> WHAT YOU ARE ASKED TO DO:
Reproduce the listing below verbatim.
■ ■ ■ ■ ■ ■ ■
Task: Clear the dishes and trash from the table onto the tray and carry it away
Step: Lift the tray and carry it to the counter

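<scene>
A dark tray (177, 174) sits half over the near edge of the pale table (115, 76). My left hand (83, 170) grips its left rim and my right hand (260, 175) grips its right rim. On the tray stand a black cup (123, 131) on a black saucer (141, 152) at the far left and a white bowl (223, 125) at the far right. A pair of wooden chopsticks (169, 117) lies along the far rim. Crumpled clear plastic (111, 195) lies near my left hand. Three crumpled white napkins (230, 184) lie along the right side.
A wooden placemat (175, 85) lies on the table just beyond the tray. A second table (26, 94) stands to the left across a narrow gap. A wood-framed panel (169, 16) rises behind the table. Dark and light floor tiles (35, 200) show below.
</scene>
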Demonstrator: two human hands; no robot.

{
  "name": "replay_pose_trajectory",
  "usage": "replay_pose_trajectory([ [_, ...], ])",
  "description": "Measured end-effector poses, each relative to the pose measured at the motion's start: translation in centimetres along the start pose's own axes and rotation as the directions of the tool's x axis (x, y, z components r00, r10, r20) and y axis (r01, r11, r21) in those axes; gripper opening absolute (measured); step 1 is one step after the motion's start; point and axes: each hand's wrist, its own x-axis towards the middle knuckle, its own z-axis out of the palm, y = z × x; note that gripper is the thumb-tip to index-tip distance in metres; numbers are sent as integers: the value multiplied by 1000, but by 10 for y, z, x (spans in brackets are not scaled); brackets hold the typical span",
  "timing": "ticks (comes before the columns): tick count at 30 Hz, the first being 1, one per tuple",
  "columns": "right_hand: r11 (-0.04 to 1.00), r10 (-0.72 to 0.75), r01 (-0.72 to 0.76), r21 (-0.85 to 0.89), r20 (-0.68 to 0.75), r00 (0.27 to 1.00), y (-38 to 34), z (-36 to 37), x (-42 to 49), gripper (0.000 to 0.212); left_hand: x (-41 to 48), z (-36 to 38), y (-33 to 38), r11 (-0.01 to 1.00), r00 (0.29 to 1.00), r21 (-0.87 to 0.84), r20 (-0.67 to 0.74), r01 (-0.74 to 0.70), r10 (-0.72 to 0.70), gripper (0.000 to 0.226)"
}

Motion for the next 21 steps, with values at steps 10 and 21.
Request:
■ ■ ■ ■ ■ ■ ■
> YOUR SOLUTION:
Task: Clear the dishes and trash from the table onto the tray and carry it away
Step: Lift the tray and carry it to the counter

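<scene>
A dark tray (177, 174) sits half over the near edge of the pale table (115, 76). My left hand (83, 170) grips its left rim and my right hand (260, 175) grips its right rim. On the tray stand a black cup (123, 131) on a black saucer (141, 152) at the far left and a white bowl (223, 125) at the far right. A pair of wooden chopsticks (169, 117) lies along the far rim. Crumpled clear plastic (111, 195) lies near my left hand. Three crumpled white napkins (230, 184) lie along the right side.
A wooden placemat (175, 85) lies on the table just beyond the tray. A second table (26, 94) stands to the left across a narrow gap. A wood-framed panel (169, 16) rises behind the table. Dark and light floor tiles (35, 200) show below.
</scene>
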Demonstrator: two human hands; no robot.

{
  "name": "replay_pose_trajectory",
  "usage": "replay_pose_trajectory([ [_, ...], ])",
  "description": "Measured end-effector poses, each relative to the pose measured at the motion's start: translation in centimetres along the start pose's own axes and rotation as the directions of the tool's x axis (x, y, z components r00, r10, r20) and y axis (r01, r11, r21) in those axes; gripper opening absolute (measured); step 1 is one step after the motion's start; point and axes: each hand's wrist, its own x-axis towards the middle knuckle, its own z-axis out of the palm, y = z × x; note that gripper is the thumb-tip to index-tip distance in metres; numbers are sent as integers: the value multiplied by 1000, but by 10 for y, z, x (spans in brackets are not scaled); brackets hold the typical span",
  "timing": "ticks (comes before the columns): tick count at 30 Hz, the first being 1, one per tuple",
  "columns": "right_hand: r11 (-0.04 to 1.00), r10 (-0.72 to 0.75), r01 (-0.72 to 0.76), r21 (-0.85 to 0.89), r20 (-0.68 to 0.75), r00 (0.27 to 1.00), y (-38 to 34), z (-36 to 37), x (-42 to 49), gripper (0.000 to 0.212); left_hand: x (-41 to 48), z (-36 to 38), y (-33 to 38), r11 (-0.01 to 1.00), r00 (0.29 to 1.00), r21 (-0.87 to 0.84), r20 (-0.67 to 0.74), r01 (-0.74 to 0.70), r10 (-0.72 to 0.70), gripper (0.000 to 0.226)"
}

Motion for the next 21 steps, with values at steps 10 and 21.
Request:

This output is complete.